За три месяца до этого события я пришил ампутированную руку двадцатишестилетнему слесарю-сантехнику. Это была первая в истории медицины успешная операция такого рода. И хотя я всячески избегал журналистов, объясняя им, что лишь увидев отдаленные результаты, можно будет сделать какие-нибудь выводы, да и то только в статье для научного журнала, слухи об операции расходились кругами, создавая желательный пациентам образ врача. Вероятно, историю о пришитой руке и о других операциях больные со стажем рассказали новоприбывшему. Во всяком случае, когда я вошел в палату, он сказал, глядя в потолок:
– Хорошо, я согласен, чтобы вы оперировали.
– Спасибо за доверие, – ответил я, подавляя весь спектр эмоций.

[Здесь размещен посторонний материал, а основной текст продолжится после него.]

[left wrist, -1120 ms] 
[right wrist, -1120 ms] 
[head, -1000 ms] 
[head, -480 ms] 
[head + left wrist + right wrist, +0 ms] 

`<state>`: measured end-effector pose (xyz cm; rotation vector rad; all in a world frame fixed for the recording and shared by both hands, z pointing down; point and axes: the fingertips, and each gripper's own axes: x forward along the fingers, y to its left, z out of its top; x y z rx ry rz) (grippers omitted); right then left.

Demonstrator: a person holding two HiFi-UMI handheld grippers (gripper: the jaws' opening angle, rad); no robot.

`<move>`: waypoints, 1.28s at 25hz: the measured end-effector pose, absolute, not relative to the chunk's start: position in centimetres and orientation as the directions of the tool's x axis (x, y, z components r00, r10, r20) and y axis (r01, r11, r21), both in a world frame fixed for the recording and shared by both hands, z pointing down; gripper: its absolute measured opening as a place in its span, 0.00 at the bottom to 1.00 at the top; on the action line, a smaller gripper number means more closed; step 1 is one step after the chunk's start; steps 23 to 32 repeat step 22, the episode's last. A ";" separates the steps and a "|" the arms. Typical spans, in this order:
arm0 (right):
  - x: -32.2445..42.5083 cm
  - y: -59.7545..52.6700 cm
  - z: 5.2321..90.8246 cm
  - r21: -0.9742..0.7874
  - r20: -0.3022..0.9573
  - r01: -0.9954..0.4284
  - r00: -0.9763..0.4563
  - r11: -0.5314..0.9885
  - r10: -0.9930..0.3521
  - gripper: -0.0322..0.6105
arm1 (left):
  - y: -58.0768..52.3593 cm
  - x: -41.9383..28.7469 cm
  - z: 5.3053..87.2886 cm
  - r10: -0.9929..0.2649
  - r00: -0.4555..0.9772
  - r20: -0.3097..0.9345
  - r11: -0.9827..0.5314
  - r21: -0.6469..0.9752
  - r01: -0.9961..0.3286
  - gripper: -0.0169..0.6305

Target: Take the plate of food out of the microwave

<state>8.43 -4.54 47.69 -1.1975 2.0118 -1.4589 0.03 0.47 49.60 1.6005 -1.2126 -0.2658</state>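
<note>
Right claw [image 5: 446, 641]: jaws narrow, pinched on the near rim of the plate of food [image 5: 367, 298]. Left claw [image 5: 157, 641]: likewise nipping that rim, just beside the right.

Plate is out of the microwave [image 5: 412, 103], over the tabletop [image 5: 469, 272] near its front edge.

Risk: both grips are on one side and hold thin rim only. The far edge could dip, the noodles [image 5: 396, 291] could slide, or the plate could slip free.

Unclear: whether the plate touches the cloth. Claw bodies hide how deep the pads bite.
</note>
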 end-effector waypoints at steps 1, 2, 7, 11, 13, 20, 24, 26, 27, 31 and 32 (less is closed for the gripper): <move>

Тысячи операций разной сложности пришлось мне сделать за мою врачебную жизнь. Эту операцию вообще нельзя было отнести к категории сложных. Но никогда – ни до этого, ни потом – я так не волновался перед операцией.
Слава Богу, все прошло благополучно. Послеоперационный период протекал нормально. Кости голени срослись даже чуть быстрее среднестатистического срока. Пациент появился через год с просьбой удалить металлический фиксатор. Я сделал и эту операцию.
В день выписки из больницы он зашел ко мне и вручил подарок – черную кожаную папку с молниями и красивой металлической монограммой: "Глубокоуважаемому доктору… от благодарного…"
– Я бы хотел объяснить вам, – сказал он, – что тот прискорбный случай был непонятным и случайным исключением в моей жизни. Попросту говоря, я был пьян. Я всегда любил евреев. Среди моих близких друзей есть евреи.
Я знал эти слова. Они были мне крайне неприятны, и я не пытался скрыть своих чувств.